Note here China is talking about being the world's LARGEST economy in ABSOLUTE terms.
There is an equally simple reason that neither of these predictions is
likely to be realized. It simply takes more than 100 years for a large,
less economically developed country to catch up with the world leader
in per capita income. One need look only at the history of the United
States, which had a much higher growth rate than Britain in the 19th
century, yet did not catch up until World War I. Or consider Japan and
the United States. Some 150 years after Japan started to modernize
during the Meiji restoration, the country’s per capita G.D.P. is still
only 80 percent of that of the United States in terms of purchasing
power parity — although, in nominal terms, it has caught up.
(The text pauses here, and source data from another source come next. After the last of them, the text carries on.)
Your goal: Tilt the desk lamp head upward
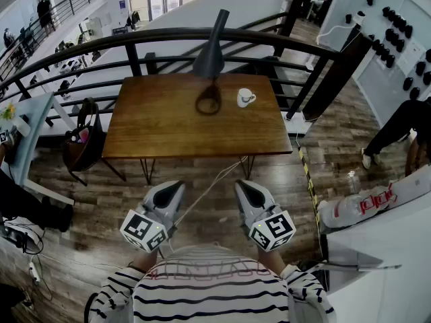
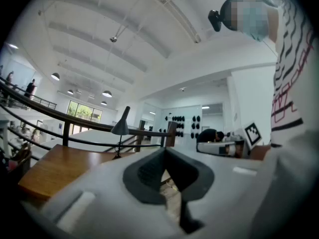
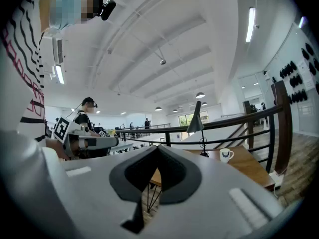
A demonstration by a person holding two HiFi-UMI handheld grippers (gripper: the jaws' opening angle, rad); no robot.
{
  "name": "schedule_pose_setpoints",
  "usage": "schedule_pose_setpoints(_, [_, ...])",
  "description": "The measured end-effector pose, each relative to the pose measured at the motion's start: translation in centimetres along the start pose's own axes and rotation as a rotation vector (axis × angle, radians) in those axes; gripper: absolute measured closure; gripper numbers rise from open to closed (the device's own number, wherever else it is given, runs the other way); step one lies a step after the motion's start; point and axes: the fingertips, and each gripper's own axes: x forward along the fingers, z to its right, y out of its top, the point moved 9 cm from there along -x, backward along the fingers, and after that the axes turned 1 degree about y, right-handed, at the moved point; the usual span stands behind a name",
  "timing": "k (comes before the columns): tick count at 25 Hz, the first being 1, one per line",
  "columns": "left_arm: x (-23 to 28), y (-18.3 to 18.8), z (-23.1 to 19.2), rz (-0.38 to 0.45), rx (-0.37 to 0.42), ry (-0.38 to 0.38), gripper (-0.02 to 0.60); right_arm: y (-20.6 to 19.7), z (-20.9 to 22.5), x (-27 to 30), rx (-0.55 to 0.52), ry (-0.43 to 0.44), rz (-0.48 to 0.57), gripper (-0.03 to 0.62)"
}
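**A:** Item 1, the surface (image 1: pixel 168 130)?
**B:** Wooden, ahead of the person, backed by a railing (image 1: pixel 101 44).
**A:** Item 2, the desk lamp (image 1: pixel 209 62)?
**B:** At the far middle edge. Dark cone head, long axis near upright, mouth down. It lies dead ahead, well apart from both arms, neither clearly nearer.
**A:** Items 3 and 4?
**B:** Left hand-held gripper (image 1: pixel 179 186) and right hand-held gripper (image 1: pixel 240 184): jaws pressed together, holding nothing, short of the surface.
**A:** Item 5?
**B:** White cup (image 1: pixel 245 97), just right of the lamp's base.
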Motion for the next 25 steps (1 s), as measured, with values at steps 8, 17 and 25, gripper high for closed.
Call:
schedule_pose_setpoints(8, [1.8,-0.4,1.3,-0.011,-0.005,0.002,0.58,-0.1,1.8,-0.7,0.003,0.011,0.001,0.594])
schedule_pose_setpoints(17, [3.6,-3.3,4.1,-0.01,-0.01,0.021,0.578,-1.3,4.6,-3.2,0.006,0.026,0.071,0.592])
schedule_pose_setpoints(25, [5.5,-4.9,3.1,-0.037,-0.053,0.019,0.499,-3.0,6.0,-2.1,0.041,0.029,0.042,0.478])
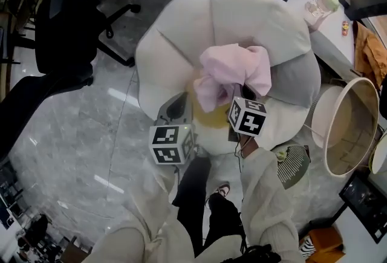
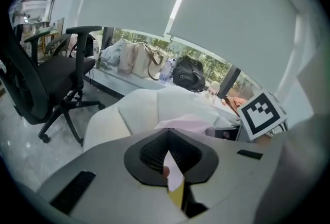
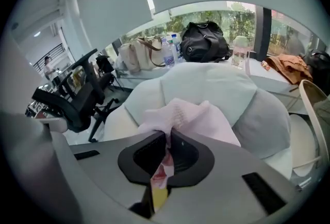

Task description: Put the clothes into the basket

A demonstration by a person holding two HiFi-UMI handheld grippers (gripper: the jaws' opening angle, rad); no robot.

The United States is not standing still. In fact, its per capita
income grew faster than nearly all other big countries from 1990 to
2007.
Europe’s per capita income fell from 85 percent of that of the
United States in 1990 to 66 percent in 2007, according to International
Monetary Fund statistics.

Lester is talking here about per capita which is very different. Nowhere do China claim that they will have a higher per capita income. With China's population that is very unlikely.

The article then does a little maths based on possibly plausible but seeminglly implausible assumptions on population growth and immigration rates to conclude that:
If, in 2100, China has four times as many people as the United States, as it does now, China would still not have a total G.D.P. equal to America’s.

The final line of the article states that:
There may be a Chinese century, but it will be the 22nd century — not the 21st.

My conclusion - why does the New York Times publish stuff like this? Is it fine to throw a few predictions out there but this article is in desperate need of some proper economics. A cynic would say this is all part of the anti-China bias in the US press.

3 comments:

Anonymous said...

To see the opposite bullish view on China, read Robert Fogel's recent NBER paper on the state of the world in 2040.

http://www.nber.org/papers/w13184

Maybe you would comment on this one as well.

Anonymous said...

Thanks for the comment - I will have a read of the Fogel paper and perhaps write a post.

On the surface it appears that Fogel has China with a GDP (PPP) of three times that of the US by 2040 (not so far away).

It will be interesting to see how Fogel arrives at these figures.

The population estiamtes all need to be compared to Lester's poor approximations.